THE TASK
Your output should be the lines of the data that follow, reproduced exactly from the first through the line bearing "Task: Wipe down".

DATASET EXTRACT
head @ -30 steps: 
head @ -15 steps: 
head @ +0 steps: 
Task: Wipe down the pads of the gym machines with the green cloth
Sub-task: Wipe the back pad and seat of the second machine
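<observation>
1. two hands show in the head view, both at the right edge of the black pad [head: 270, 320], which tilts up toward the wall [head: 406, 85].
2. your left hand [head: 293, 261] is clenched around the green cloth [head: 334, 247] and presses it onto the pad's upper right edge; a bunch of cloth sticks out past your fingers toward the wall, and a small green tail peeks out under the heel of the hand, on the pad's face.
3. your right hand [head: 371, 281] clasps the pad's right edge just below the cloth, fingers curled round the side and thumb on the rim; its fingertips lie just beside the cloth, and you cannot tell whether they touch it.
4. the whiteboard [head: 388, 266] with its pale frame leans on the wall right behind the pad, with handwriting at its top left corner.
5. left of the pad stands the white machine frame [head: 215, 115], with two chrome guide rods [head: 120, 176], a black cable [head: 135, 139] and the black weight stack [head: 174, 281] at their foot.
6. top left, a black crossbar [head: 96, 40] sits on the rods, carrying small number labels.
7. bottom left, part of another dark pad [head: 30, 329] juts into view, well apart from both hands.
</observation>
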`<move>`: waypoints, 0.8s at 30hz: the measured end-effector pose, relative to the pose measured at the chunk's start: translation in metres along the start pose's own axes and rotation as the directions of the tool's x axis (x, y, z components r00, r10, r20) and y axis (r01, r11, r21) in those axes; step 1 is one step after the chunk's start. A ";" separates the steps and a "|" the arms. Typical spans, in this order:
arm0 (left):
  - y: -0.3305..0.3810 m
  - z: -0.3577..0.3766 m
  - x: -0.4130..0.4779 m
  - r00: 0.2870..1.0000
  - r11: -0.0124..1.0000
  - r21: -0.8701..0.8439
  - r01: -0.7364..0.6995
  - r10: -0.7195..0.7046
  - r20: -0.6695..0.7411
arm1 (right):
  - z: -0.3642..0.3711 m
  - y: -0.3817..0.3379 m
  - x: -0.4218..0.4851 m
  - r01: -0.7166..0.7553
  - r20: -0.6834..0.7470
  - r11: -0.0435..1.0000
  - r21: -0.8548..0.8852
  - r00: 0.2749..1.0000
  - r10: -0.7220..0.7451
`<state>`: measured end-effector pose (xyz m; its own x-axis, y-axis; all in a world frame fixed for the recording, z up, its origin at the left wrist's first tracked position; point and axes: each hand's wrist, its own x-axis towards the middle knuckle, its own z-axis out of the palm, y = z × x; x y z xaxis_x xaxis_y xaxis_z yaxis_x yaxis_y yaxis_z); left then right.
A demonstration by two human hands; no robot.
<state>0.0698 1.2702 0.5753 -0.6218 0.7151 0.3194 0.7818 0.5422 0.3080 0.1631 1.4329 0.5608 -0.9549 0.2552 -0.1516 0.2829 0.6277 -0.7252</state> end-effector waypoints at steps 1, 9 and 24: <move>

ANSWER TO THIS EXERCISE
head @ -30 steps: 
head @ -15 steps: 
head @ +0 steps: 
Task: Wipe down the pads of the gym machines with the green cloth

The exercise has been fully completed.